L’inflation en Thaïlande a accéléré en mai 2026, avec une hausse de 2,79 % sur un an, selon le ministère du Commerce. Sur les cinq premiers mois de l’année, la moyenne reste plus modérée à 0,82 %, mais la tendance confirme une pression croissante sur les ménages.
Carburants et transports en première ligne
La hausse est largement tirée par les prix des carburants, toujours élevés dans un contexte de tensions au Moyen-Orient et de perturbations autour du détroit d’Ormuz. Les coûts de transport public ont suivi : bus climatisés, vans scolaires, taxis-motos et même billets d’avion ont augmenté. Résultat, la catégorie “non-alimentaire” progresse de 4 % sur un an.
Les repas quotidiens plus chers
Côté alimentation, la hausse reste plus contenue (+0,95 %), mais elle touche directement le quotidien. Les plats préparés – riz au curry, nouilles, pad kra pao – affichent des hausses visibles. Une enquête sur 1 525 plats populaires montre que plus de 20 % ont augmenté, souvent de 10 bahts, passant de 50 à 60 bahts. Les légumes frais, le poulet et certains produits de la mer sont également plus chers, tandis que le porc et certains fruits ont reculé.

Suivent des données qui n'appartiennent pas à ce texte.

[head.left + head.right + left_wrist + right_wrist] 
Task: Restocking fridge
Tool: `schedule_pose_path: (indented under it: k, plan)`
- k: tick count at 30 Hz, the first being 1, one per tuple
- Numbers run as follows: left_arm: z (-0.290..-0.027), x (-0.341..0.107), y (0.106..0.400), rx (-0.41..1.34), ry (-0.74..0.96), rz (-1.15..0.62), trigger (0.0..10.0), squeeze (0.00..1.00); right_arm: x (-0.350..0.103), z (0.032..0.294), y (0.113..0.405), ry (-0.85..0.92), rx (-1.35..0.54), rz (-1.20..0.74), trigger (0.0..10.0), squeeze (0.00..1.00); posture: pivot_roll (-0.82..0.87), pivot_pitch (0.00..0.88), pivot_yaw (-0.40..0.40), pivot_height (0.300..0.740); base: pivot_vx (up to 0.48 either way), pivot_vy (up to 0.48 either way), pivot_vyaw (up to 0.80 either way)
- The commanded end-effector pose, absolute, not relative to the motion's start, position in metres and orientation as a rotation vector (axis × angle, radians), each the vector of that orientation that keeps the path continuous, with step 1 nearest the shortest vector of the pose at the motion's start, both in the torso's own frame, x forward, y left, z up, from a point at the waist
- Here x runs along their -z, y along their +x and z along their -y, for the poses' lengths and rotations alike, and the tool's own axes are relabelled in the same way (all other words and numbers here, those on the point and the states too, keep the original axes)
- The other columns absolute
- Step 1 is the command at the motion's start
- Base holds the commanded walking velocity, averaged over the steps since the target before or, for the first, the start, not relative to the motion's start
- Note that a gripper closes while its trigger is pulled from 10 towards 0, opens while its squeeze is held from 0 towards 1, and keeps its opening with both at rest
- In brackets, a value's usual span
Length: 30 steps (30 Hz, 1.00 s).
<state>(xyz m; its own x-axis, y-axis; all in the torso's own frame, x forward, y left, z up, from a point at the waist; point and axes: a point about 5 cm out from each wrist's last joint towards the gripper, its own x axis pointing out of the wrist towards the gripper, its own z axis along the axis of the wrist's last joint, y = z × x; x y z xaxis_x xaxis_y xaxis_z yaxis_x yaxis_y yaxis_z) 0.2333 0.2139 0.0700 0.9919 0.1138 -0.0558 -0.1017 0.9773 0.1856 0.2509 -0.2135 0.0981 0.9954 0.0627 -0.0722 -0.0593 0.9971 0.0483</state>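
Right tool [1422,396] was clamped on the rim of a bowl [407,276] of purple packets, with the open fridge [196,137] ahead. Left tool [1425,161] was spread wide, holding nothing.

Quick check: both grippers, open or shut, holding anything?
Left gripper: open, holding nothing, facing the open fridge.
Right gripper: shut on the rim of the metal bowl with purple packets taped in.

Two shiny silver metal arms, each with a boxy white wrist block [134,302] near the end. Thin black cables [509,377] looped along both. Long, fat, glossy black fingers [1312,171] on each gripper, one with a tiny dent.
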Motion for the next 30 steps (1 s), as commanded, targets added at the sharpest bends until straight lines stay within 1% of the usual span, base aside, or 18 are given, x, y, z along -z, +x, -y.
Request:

Une inflation “sous contrôle”
Le ministère souligne que la mesure de soutien “Thais Help Thais Plus” n’a pas provoqué de flambée des prix. Les opérateurs, déjà confrontés à des hausses antérieures, hésitent à relever davantage leurs tarifs. L’inflation sous-jacente, qui exclut énergie et produits frais, reste limitée à 0,92 % en mai.
Prévisions pour juin
Les autorités anticipent une inflation toujours positive en juin, portée par les carburants et les repas préparés. La prévision annuelle est maintenue entre 1,5 % et 2,5 %, avec un point médian à 2 %. Le gouvernement insiste sur le fait que les mesures de relance, comme les co‑paiements, peuvent soutenir la consommation sans créer une flambée des prix.
En résumé
L’inflation thaïlandaise reflète un équilibre fragile : les ménages ressentent la hausse des carburants et des repas quotidiens, mais les prix restent globalement contenus. Le défi sera de maintenir ce cap dans un contexte international tendu, tout en protégeant le pouvoir d’achat et en évitant une spirale inflationniste.
Pendant ce temps, les salaires, eux, n’augmentent pas.